Suçluluk duygusu

Deniz Feneri davası sonuçlandı. Özetle:

  • Kanal 7 Avrupa Genel Müdürü Mehmeh Gürhan, Deniz Feneri Almanya Başkanı Mehmet Taşkan ve Deniz Feneri muhasebecisi Firdevsi Ermiş, hapis cezası aldı.
  • 2002-2007 yılları arasında toplanan 41 milyon avronun;
    • 17 milyonu nakit olarak çekilerek bavullarla falan Türkiye‘ye gönderildi.
    • 8 milyonu Deniz Feneri Türkiye‘ye gönderildi.
    • En az 11.7 milyonu amaç dışı kullanıldı.
    • 4 milyonuna Alman polisi el koydu.
    • 2,8 milyonu ise hala kayıp!
  • Davayı sonuçlandıran hakim Jochen Müller‘in söyledikleri:
    • Almanya‘da bildiğim en büyük bağış skandalı.”
    • “Bütün ipler Kanal 7‘nin elindeydi.”
    • Gürhan ve Taşkan; Zekeriya Karaman, İsmail Karahan, Mustafa Çelik ve Zahid Akman‘dan gelen talimatlara göre hareket ettiler.”
    • “Baş sorumlular Türkiye‘deydi.”
    • “Muhasebeyi Türkiye‘deki sorumlular, yine Türkiye‘de kurulu bir bilgisayar sistemi üzerinden kontrol ettiler.”
    • “Burada dolandırıcıların basit bir eylemi söz konusu değildir. Siyasi ve İslami bir ideoloji vardı.”
  • Dava sonuçlandıktan ve ilgili kişilerden bazıları Alman mahkemesi tarafından “suçlu” olarak tescillenip ceza aldıktan sonra Recep Tayyip Erdoğan‘ın AKP İl Örgütü tarafından düzenlenen iftar öncesinde yaptığı açıklama: “Bu gazeteleri evlerinize sokmayın, bu kadar açık konuşuyorum.” Başbakanımız bu açıklamayı, Kemal Kılıçdaroğlu kişisi NTV‘deki bir programda Zahid Akman hakkında konuşurken, konuyla ilgili olarak RTE‘nin malvarlığını sorduktan sonra yapıyor.

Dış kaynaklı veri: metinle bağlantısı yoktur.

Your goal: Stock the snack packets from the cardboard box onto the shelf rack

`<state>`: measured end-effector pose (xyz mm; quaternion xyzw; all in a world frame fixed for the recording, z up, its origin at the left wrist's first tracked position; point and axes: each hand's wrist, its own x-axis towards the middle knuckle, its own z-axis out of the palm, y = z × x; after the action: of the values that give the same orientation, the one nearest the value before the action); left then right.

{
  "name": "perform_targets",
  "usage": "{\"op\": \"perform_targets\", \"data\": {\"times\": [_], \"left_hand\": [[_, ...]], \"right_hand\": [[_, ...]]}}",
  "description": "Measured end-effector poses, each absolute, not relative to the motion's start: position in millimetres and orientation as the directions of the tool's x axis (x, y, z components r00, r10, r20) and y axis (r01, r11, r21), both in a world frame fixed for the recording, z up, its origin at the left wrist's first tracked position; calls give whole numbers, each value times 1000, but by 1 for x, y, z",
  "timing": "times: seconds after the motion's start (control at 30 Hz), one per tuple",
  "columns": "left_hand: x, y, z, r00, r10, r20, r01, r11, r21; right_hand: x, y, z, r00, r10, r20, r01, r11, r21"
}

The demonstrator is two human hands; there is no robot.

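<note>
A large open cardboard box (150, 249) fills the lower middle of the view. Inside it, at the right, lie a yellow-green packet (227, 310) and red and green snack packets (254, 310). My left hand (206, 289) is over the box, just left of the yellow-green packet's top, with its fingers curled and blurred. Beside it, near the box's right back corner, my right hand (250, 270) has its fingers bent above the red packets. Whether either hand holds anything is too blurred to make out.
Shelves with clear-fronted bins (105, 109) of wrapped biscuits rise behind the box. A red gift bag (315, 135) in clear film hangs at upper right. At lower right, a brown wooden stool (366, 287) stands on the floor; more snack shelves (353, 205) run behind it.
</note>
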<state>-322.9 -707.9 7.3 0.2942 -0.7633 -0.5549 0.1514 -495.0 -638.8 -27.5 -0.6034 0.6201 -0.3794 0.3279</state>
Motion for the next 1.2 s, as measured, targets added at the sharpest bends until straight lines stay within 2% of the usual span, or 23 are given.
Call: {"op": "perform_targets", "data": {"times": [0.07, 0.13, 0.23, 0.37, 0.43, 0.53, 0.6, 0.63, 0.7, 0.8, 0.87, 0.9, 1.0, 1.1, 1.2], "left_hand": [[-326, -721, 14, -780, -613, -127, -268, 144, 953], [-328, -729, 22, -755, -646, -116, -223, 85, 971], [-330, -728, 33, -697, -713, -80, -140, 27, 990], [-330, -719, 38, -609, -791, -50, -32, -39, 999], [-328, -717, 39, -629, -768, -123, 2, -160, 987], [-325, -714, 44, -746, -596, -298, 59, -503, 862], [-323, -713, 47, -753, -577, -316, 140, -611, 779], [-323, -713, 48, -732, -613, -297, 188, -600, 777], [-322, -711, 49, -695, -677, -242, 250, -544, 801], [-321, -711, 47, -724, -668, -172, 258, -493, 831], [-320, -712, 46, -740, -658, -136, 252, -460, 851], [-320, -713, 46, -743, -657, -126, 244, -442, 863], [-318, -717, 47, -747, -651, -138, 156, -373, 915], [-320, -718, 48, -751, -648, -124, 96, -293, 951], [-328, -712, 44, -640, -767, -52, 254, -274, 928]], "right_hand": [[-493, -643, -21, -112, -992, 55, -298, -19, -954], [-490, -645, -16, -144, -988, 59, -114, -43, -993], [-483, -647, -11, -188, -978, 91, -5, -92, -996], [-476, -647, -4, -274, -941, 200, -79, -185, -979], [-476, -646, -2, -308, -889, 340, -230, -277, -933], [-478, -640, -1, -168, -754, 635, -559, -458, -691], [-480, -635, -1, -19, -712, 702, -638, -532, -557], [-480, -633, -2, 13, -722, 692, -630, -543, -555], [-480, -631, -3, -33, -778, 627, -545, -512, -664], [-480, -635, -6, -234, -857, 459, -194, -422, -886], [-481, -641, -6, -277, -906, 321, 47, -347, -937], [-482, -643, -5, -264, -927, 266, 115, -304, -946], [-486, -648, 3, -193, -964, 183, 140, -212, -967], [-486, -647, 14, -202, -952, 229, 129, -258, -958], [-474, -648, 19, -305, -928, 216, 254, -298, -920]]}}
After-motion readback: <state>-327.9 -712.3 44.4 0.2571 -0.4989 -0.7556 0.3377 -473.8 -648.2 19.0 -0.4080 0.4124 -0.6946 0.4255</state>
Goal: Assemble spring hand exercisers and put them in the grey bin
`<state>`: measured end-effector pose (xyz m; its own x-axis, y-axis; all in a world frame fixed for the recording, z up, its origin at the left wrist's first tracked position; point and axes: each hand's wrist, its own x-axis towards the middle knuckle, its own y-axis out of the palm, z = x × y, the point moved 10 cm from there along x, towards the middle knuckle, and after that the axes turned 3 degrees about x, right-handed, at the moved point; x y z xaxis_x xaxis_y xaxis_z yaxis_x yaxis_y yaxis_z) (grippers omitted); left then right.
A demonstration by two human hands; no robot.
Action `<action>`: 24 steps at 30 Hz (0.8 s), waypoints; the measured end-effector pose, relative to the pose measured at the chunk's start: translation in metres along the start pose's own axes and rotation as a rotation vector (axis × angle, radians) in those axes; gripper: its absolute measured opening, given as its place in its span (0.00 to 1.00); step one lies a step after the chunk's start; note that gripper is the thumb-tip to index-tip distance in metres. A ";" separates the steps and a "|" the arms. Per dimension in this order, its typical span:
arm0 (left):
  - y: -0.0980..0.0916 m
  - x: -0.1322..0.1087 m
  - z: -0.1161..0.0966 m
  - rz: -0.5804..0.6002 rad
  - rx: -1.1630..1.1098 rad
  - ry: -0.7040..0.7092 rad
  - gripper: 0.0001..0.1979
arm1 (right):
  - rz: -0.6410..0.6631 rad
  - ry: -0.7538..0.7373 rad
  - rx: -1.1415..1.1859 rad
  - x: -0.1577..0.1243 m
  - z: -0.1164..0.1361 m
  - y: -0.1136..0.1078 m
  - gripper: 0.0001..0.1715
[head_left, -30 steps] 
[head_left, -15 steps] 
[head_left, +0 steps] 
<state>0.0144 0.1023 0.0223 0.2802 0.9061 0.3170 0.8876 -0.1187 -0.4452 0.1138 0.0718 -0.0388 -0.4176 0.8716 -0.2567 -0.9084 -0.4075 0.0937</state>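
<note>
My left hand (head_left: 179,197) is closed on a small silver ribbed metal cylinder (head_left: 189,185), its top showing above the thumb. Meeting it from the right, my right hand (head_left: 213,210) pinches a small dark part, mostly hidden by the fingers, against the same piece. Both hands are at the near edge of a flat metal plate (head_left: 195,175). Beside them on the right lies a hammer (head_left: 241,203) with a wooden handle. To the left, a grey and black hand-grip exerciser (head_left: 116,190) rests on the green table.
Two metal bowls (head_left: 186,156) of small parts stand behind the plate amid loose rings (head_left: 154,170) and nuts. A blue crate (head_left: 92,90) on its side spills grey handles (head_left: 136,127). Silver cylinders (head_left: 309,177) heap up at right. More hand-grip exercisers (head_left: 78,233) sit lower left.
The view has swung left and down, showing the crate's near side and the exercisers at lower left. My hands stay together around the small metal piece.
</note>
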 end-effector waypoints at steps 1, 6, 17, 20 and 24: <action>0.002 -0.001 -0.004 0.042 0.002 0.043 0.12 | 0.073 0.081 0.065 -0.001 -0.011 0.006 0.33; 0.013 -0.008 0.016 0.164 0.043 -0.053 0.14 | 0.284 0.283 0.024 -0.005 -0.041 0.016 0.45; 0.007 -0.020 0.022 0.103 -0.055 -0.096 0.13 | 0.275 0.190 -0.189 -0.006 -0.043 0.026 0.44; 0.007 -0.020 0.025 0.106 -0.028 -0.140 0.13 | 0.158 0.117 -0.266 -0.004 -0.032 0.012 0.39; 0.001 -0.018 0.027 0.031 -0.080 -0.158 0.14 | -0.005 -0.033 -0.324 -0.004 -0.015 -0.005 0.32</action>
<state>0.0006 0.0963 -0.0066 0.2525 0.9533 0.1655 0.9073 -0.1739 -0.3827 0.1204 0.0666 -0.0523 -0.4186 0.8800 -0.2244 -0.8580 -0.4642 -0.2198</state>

Doğan Medya Grubu‘nda bu haberi yapanlar haklıymış, onu anladık. Kaldı ki DMG‘de çalışan birkaç basın mensubunun Türkiye‘ye taşıdığı bu haber, Almanya‘da süren ve Türkiye‘yle ilgili bir davanın haberi, o kadar. Olay büyük, Almanya‘daki en büyük dolandırıcılık olaylarından biri ama haber yalnızca bunun varlığını belirtmekten ve ayrıntı vermekten ibaret. Asparagas haberlerle dolu olduğu iddia edilen Hürriyet‘in bu haberde çarpıttığı tek bir gerçek, yaydığı tek bir yalan yok. Varsa lütfen yazın.

Almanya‘da demokrasi gerçekten var olduğu için kararın çarpıklığından da söz edemeyiz. Peki bu durumda Recep Tayyip Erdoğan ne diye boykot çağrısı yapıyor? Tahminimi başlıkta belirttim: suçluluk duygusu. Böylesine derin bir dolandırıcılık şebekesinden bahsederek bağırıp çağırmayı ben başka türlü açıklayamıyorum, kusura bakmayın.

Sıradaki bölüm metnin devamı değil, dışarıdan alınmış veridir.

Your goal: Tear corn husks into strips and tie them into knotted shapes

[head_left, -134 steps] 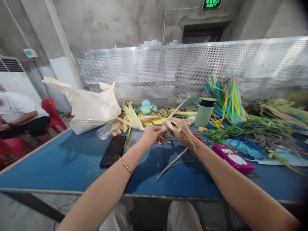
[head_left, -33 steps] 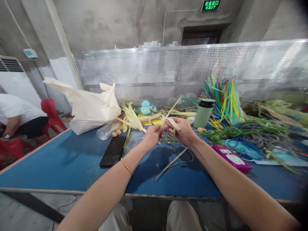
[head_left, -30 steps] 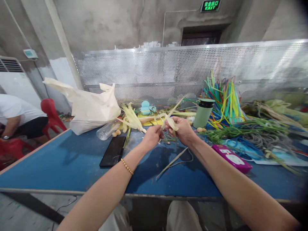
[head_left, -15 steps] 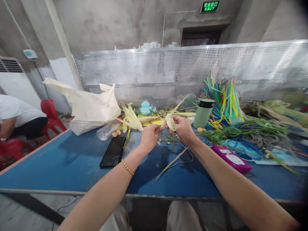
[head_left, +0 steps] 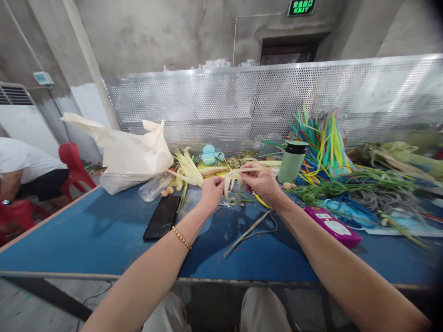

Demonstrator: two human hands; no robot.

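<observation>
A pale, looped strip of corn husk (head_left: 229, 182) runs between my two hands above the middle of the table. My left hand (head_left: 212, 191) pinches one end of it between thumb and fingers. At the other side my right hand (head_left: 260, 183) has its fingers closed on the strip. Just behind the left hand lies a bunch of pale husks (head_left: 189, 170). On the tabletop below the right hand is a loose dry strip (head_left: 245, 234). Left of my left hand rests a black phone (head_left: 162, 218).
On the left stand a white plastic bag (head_left: 134, 157) and a clear bottle (head_left: 152, 188). To the right are a green cup (head_left: 292, 162), a purple box (head_left: 332, 227), green sprigs (head_left: 349, 184) and colourful strips (head_left: 328, 147). A person (head_left: 31, 163) sits bent over at far left.
The strip's upright end has swung down and now lies flatter, with a loop hanging between my hands. My left hand has shifted slightly left, and the right hand has turned.
</observation>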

Şöyle açıklayayım: Beni de uluslararası bir suç şebekesine dahil olmakla suçlasalardı, ben de elbette sinirlenirdim ama boykot kampanyaları düzenlemeye kalkışmazdım. Hele bir de bir ülkeyi yönetiyor olsaydım, sinirlerime hakim olup bir başbakana yakışacak ifadeler kullanırdım. Recep Tayyip Erdoğan ve partisinin ileri gelenleri, bu konuda başarısız oldular.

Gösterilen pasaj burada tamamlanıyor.